16 специализированных навыков (Skills)
| Категория | Skill | Назначение |
|---|---|---|
| Глубокий анализ | /investment-research | Комплексный анализ по 4 методологиям |
| Глубокий анализ | /investment-team | 4 агента параллельно |
| Глубокий анализ | /management-deep-dive | Анализ менеджмента |
| Отчётность | /earnings-review | Чтение первичных финотчётов |
| Отбор | /industry-funnel | Воронка: весь рынок → 3 компании |
| Отбор | /investment-checklist | 6-шаговый чеклист Баффета |
| Портфель | /portfolio-review | Управление позициями |
| Инструменты | /dyp-ask | Вопросы в стиле Дуань Юнпина |
Четыре мастера — четыре противоположные точки зрения
Ключевая идея фреймворка — заставить методологии конфликтовать между собой. Пример анализа Pinduoduo (PDD) демонстрирует, как разные «аналитики» приходят к принципиально разным выводам:
- Дуань Юнпин (бизнес-модель): хорошая компания, модель C2M сложно скопировать → оценка 3,7/5
- Баффет (финансовая оценка): P/E без кэша всего 6,3x, настоящая «машина по печатанию денег» → оценка 4,4/5
- Мангер (обратное мышление): защитный ров мельче, чем кажется → оценка 3,5/5
- Ли Лу (долгосрочная определённость): культура менеджмента вызывает вопросы, неизвестно что будет через 10 лет → оценка 2,0/5
Такое противоречие — когда Баффет говорит «дёшево», а Ли Лу говорит «слишком неопределённо» — и есть реальное состояние инвестиционного решения. Одиночный промпт не способен воспроизвести подобное многоперспективное противостояние.
Защита от ошибок LLM
decimal.Decimal (точная десятичная арифметика), а критические данные обязательно верифицируются из двух независимых источников.В реальном примере с Tencent данные о капитализации из разных источников отличались из-за путаницы единиц (HKD vs CNY). Скрипт проверки:
python3 tools/financial_rigor.py verify-market-cap \
--price 510 --shares 9.11e9 --reported 4.65e12 --currency HKD
# ✅ Верификация пройдена, отклонение 0.08%
Контекст: AI штурмует Уолл-стрит
Проект появился в момент, когда Anthropic активно продвигает Claude в финансовые сервисы.

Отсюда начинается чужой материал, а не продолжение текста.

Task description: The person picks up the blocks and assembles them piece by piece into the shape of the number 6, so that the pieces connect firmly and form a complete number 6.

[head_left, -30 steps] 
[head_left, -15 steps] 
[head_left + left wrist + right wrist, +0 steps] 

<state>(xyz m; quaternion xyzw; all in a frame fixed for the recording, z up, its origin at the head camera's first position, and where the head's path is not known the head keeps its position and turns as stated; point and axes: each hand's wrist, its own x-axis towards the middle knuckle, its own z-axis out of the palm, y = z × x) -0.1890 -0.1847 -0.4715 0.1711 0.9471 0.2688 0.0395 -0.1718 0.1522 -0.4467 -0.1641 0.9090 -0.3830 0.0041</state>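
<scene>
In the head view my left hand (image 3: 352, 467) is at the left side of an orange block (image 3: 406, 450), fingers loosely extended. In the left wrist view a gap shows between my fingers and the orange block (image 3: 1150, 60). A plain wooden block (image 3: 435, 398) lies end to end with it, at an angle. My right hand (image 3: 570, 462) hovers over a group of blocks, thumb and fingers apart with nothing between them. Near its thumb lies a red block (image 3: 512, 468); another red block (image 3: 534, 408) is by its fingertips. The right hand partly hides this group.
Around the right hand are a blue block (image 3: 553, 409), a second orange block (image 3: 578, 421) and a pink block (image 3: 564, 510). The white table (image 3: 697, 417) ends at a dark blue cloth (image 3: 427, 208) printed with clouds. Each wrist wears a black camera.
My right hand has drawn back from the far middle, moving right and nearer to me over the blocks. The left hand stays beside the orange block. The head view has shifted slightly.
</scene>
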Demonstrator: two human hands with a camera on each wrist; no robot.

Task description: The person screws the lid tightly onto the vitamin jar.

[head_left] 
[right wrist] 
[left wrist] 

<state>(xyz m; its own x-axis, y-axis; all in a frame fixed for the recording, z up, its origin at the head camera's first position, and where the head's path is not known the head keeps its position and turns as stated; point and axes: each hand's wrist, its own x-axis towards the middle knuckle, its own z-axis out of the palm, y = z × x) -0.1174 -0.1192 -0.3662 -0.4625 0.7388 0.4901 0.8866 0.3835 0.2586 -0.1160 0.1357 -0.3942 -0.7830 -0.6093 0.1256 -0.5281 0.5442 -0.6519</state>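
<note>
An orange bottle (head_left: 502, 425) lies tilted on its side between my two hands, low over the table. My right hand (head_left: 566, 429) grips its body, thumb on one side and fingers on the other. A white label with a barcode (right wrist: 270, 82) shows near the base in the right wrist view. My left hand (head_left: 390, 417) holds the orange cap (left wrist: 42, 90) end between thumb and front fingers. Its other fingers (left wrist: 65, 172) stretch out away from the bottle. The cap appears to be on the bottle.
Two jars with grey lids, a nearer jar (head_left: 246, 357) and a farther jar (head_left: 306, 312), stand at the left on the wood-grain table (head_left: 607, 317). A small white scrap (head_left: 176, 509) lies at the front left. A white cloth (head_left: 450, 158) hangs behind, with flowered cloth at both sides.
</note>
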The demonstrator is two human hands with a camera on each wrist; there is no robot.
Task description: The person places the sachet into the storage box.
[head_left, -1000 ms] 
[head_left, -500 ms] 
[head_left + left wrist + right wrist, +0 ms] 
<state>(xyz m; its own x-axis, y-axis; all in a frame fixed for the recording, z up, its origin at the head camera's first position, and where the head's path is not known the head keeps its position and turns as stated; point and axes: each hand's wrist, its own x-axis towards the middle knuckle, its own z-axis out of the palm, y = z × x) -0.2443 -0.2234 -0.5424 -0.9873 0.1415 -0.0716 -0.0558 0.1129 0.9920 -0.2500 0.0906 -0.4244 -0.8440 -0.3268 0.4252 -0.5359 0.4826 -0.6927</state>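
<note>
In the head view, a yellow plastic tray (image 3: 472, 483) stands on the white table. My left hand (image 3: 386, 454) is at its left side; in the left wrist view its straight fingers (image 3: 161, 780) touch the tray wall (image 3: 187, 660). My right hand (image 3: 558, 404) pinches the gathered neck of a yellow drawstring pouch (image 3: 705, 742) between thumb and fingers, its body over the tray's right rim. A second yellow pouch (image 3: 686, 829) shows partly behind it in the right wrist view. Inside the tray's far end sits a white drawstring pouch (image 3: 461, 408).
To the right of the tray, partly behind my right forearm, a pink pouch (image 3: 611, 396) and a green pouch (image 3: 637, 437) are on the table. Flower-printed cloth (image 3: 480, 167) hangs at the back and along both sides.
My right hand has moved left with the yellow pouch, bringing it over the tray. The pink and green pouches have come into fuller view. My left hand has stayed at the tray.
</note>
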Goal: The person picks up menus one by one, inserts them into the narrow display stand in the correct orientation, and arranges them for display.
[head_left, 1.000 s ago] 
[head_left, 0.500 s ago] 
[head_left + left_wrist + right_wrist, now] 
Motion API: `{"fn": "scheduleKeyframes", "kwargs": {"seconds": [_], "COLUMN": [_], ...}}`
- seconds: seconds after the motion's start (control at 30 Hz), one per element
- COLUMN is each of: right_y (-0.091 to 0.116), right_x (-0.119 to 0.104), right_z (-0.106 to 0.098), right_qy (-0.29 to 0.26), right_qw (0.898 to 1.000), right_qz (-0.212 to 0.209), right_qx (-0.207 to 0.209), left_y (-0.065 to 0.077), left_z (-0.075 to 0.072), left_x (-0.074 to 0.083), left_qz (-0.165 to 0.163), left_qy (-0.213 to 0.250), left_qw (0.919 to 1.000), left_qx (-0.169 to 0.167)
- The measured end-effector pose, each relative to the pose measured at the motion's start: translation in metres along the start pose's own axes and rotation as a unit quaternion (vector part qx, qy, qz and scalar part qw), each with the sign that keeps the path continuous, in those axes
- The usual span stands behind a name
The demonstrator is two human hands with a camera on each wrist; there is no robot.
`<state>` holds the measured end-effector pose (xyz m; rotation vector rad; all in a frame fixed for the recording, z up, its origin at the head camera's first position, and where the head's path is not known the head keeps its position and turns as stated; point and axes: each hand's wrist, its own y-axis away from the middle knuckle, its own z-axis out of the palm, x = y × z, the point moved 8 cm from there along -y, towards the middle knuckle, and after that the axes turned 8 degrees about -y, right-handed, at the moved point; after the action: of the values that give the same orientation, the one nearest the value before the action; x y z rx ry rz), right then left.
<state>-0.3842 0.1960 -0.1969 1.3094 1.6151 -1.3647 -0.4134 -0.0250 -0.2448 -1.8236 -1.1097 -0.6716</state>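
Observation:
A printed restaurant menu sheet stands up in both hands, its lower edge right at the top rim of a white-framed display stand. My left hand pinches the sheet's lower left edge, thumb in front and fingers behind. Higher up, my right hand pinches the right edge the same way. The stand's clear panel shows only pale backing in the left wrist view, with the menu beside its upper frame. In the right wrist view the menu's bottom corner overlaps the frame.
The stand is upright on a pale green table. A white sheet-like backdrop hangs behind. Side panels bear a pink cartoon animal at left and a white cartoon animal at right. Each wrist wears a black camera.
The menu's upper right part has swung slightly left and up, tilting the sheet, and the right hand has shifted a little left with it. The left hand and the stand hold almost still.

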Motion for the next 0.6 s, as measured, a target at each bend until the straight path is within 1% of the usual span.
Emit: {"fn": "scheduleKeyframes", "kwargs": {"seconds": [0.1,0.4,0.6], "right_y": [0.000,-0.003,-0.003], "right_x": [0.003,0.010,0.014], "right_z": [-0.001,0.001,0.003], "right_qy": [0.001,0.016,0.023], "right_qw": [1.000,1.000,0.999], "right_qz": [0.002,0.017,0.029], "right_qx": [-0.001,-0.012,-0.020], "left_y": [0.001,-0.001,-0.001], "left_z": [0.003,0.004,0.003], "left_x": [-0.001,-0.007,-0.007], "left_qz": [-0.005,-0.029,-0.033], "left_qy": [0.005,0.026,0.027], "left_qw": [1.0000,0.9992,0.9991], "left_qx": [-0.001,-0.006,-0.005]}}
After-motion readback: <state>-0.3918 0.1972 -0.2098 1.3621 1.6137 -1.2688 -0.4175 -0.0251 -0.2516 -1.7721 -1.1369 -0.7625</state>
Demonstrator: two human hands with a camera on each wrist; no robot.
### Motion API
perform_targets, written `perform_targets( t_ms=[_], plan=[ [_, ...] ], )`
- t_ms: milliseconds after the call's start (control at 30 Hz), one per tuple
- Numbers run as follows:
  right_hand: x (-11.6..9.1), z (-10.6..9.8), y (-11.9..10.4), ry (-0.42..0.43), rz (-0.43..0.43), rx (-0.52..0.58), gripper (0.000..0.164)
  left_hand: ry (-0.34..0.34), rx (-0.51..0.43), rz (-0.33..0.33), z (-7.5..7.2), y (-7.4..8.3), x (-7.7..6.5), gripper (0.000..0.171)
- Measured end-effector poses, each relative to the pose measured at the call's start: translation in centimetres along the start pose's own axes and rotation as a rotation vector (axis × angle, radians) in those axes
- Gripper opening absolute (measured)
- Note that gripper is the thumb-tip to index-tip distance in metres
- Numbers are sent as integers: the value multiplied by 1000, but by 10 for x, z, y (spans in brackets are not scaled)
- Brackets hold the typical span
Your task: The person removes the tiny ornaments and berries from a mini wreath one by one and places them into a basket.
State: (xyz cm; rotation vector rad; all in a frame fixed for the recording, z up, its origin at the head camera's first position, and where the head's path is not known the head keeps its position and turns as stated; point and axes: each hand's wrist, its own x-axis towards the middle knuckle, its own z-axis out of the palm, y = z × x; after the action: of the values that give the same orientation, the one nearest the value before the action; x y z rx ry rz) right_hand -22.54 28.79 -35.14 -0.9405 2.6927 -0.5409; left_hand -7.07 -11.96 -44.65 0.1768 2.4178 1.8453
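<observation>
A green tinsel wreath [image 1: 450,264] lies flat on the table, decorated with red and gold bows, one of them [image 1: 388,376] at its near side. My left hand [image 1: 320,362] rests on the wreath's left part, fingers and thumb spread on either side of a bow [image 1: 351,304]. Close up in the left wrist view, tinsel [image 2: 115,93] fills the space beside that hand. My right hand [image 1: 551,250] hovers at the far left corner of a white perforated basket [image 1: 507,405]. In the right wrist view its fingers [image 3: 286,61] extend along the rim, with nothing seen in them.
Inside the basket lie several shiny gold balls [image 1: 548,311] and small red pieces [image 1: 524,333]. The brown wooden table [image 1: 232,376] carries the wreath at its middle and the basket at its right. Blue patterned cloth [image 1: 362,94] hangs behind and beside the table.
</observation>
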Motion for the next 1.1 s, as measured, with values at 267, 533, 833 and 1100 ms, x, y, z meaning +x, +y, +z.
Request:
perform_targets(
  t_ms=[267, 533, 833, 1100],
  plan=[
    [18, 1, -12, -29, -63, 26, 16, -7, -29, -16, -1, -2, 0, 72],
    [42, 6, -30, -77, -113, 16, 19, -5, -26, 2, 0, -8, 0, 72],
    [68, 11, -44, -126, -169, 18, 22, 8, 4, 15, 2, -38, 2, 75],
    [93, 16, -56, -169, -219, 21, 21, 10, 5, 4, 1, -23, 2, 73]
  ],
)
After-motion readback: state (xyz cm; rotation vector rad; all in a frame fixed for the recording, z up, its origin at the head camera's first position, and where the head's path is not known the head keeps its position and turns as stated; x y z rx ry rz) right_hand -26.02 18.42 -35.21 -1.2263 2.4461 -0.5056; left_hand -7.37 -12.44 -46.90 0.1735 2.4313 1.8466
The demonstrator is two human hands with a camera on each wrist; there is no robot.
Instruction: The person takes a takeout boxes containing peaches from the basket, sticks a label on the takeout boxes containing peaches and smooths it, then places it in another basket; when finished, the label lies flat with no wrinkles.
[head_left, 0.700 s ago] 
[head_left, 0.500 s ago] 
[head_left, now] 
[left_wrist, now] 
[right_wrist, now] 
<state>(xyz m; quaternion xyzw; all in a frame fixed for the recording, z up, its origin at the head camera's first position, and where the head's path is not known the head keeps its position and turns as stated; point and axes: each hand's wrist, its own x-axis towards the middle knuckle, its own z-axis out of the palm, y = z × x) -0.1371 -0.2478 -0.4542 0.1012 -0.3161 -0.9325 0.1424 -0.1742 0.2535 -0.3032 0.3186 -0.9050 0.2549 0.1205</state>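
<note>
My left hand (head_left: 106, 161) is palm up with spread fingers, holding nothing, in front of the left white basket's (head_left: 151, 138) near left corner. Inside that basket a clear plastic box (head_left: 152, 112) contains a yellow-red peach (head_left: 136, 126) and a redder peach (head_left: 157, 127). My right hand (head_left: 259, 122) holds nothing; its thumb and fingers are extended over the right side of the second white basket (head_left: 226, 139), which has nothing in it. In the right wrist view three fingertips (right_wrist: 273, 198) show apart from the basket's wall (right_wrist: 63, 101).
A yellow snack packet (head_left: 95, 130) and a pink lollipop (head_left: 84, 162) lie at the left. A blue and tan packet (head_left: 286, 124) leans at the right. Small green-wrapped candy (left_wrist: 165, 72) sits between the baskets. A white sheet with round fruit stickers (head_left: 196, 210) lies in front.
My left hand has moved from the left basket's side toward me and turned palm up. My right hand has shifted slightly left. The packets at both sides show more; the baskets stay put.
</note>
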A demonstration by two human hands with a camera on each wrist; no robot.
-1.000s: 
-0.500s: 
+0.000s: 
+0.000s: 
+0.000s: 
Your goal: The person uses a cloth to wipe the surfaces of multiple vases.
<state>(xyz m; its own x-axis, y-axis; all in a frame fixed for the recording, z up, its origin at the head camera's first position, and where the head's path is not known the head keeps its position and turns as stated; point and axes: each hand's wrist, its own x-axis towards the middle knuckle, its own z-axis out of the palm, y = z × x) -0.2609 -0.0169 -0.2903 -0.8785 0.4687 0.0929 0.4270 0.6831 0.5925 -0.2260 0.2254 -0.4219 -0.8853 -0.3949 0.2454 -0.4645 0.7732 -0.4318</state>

В мае 2026 года компания анонсировала десять готовых шаблонов AI-агентов для финансовой отрасли с интеграцией Microsoft 365 и прямым доступом к данным Moody’s, FactSet, Morningstar и S&P Global.
По данным бенчмарка Vals AI Finance Agent, модели Claude 4 опережают другие фронтирные модели в задачах исследования финансовых активов.
AI Berkshire вписывается в этот тренд, но решает задачу с другого угла: не корпоративный продукт с подпиской, а открытый набор skills для индивидуального инвестора, который хочет мыслить как профессиональная инвестиционная команда.
«Цена — это то, что платишь. Ценность — это то, что получаешь.» — Уоррен Баффет
Быстрый старт
# 1. Установить Claude Code
npm install -g @anthropic-ai/claude-code
# 2. Клонировать репозиторий и скопировать skills
git clone https://github.com/xbtlin/ai-berkshire.git
cp ai-berkshire/skills/*.md ~/.claude/commands/
# 3. Использовать в Claude Code
/investment-research Tencent
/investment-team Meituan
/investment-checklist Apple, NVIDIA, BYD
Проект доступен на GitHub по адресу github.com/xbtlin/ai-berkshire под открытой лицензией.